### [Work required]
Please output the listing below character for character and omit the images.

### [Data below]
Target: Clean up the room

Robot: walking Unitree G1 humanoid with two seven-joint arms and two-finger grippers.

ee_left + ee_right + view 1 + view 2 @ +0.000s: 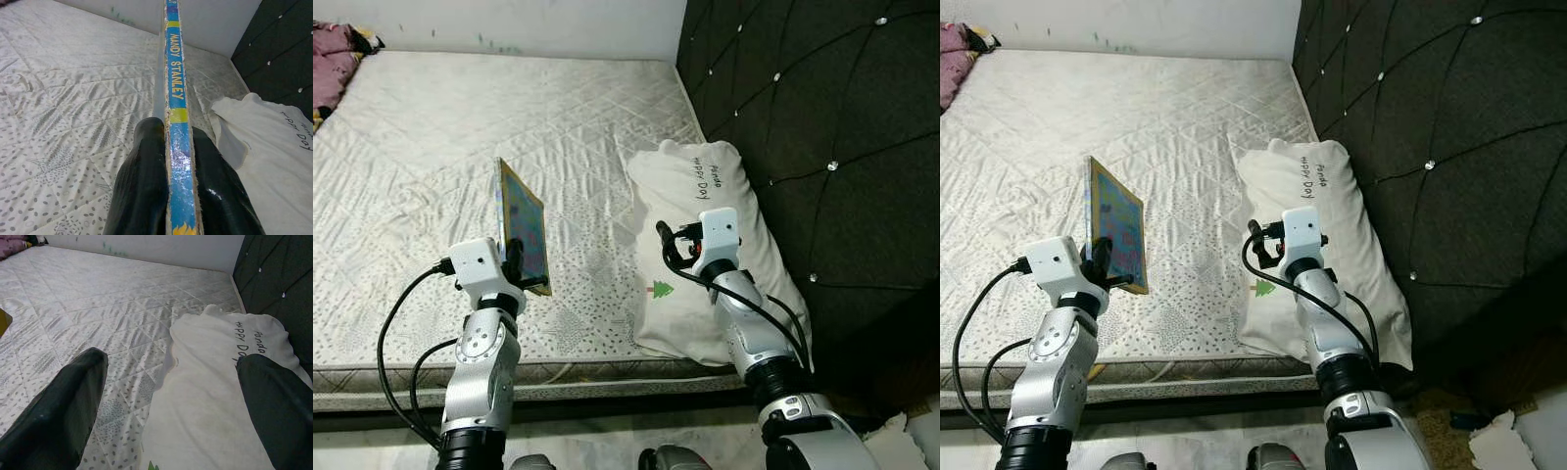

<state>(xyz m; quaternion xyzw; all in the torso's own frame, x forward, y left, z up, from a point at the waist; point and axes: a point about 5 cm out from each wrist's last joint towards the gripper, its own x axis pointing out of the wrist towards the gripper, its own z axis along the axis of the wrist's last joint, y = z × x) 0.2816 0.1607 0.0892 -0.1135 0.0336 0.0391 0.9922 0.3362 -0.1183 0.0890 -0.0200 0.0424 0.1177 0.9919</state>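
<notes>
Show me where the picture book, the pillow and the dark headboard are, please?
picture book (524,227), left eye view, middle of its colourful cover, pinched in the left gripper.
pillow (690,191), left eye view, its upper white part near the printed words.
headboard (1449,127), right eye view, its dark quilted padding.

Both silver arms reach forward, the left gripper (516,257) clamped tight with fingers (142,186) pressed inward, the right gripper (166,396) spread wide.
</notes>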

### [Finished task]
Target: Clean up the room

Robot: walking Unitree G1 humanoid with two seven-joint arms and two-finger grippers.

ee_left + ee_right + view 1 + view 2 @ +0.000s: 

<state>(xyz m; quaternion xyzw; all in the torso's own frame, x forward, y left, z up, from a point at the waist; point and axes: a point about 5 cm out from each wrist's last joint towards the gripper, its own x axis pointing out of the wrist towards the gripper, its own z axis along the axis of the wrist's last joint, y = z × x) 0.2816 0.1607 0.0892 -0.1135 0.0336 0.0391 0.9922 0.3362 -0.1183 0.0890 -0.0200 0.0424 0.1177 0.9919</state>
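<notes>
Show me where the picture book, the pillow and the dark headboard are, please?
picture book (524,227), left eye view, middle of its colourful cover, pinched in the left gripper.
pillow (690,191), left eye view, its upper white part near the printed words.
headboard (1449,127), right eye view, its dark quilted padding.

Both silver arms reach forward, the left gripper (516,257) clamped tight with fingers (142,186) pressed inward, the right gripper (166,396) spread wide.
</notes>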

The exercise requires no additional answer.